-------- RECORDED INFORMATION
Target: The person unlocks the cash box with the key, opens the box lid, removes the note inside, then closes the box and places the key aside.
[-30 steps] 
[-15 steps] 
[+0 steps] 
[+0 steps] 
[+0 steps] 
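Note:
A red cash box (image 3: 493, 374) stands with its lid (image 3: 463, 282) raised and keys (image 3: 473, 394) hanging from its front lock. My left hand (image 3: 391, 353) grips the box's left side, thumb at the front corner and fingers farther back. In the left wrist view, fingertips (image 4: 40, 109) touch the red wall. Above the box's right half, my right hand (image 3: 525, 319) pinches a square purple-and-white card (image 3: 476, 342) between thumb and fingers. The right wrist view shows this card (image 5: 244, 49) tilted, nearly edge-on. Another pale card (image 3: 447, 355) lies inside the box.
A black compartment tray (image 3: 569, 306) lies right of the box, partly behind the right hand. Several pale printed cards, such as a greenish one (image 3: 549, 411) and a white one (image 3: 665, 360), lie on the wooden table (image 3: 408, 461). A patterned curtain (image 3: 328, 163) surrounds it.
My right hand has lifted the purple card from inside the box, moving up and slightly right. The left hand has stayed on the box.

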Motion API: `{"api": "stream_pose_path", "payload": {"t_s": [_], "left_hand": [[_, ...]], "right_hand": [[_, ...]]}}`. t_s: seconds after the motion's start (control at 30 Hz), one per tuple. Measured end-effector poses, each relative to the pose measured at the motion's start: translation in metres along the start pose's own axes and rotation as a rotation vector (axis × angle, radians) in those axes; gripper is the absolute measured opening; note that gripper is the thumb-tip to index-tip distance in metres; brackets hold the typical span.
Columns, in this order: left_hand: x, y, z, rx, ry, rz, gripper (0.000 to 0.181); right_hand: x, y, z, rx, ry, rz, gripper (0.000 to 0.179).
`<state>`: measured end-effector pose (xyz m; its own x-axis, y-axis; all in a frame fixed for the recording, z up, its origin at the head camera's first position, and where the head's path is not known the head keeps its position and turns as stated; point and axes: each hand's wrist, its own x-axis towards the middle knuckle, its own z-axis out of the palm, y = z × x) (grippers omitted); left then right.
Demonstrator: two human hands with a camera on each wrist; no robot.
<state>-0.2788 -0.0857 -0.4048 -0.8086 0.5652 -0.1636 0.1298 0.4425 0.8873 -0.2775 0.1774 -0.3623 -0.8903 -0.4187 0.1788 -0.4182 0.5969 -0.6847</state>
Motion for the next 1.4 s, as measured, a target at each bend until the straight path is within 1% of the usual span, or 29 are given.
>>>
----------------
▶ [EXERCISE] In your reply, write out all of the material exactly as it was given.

▶ [RESULT]
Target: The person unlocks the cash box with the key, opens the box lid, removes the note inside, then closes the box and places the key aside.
[-30 steps] 
[-15 steps] 
[+0 steps] 
[+0 steps] 
[+0 steps] 
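Note:
A red cash box (image 3: 493, 374) stands with its lid (image 3: 463, 282) raised and keys (image 3: 473, 394) hanging from its front lock. My left hand (image 3: 391, 353) grips the box's left side, thumb at the front corner and fingers farther back. In the left wrist view, fingertips (image 4: 40, 109) touch the red wall. Above the box's right half, my right hand (image 3: 525, 319) pinches a square purple-and-white card (image 3: 476, 342) between thumb and fingers. The right wrist view shows this card (image 5: 244, 49) tilted, nearly edge-on. Another pale card (image 3: 447, 355) lies inside the box.
A black compartment tray (image 3: 569, 306) lies right of the box, partly behind the right hand. Several pale printed cards, such as a greenish one (image 3: 549, 411) and a white one (image 3: 665, 360), lie on the wooden table (image 3: 408, 461). A patterned curtain (image 3: 328, 163) surrounds it.
My right hand has lifted the purple card from inside the box, moving up and slightly right. The left hand has stayed on the box.
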
Motion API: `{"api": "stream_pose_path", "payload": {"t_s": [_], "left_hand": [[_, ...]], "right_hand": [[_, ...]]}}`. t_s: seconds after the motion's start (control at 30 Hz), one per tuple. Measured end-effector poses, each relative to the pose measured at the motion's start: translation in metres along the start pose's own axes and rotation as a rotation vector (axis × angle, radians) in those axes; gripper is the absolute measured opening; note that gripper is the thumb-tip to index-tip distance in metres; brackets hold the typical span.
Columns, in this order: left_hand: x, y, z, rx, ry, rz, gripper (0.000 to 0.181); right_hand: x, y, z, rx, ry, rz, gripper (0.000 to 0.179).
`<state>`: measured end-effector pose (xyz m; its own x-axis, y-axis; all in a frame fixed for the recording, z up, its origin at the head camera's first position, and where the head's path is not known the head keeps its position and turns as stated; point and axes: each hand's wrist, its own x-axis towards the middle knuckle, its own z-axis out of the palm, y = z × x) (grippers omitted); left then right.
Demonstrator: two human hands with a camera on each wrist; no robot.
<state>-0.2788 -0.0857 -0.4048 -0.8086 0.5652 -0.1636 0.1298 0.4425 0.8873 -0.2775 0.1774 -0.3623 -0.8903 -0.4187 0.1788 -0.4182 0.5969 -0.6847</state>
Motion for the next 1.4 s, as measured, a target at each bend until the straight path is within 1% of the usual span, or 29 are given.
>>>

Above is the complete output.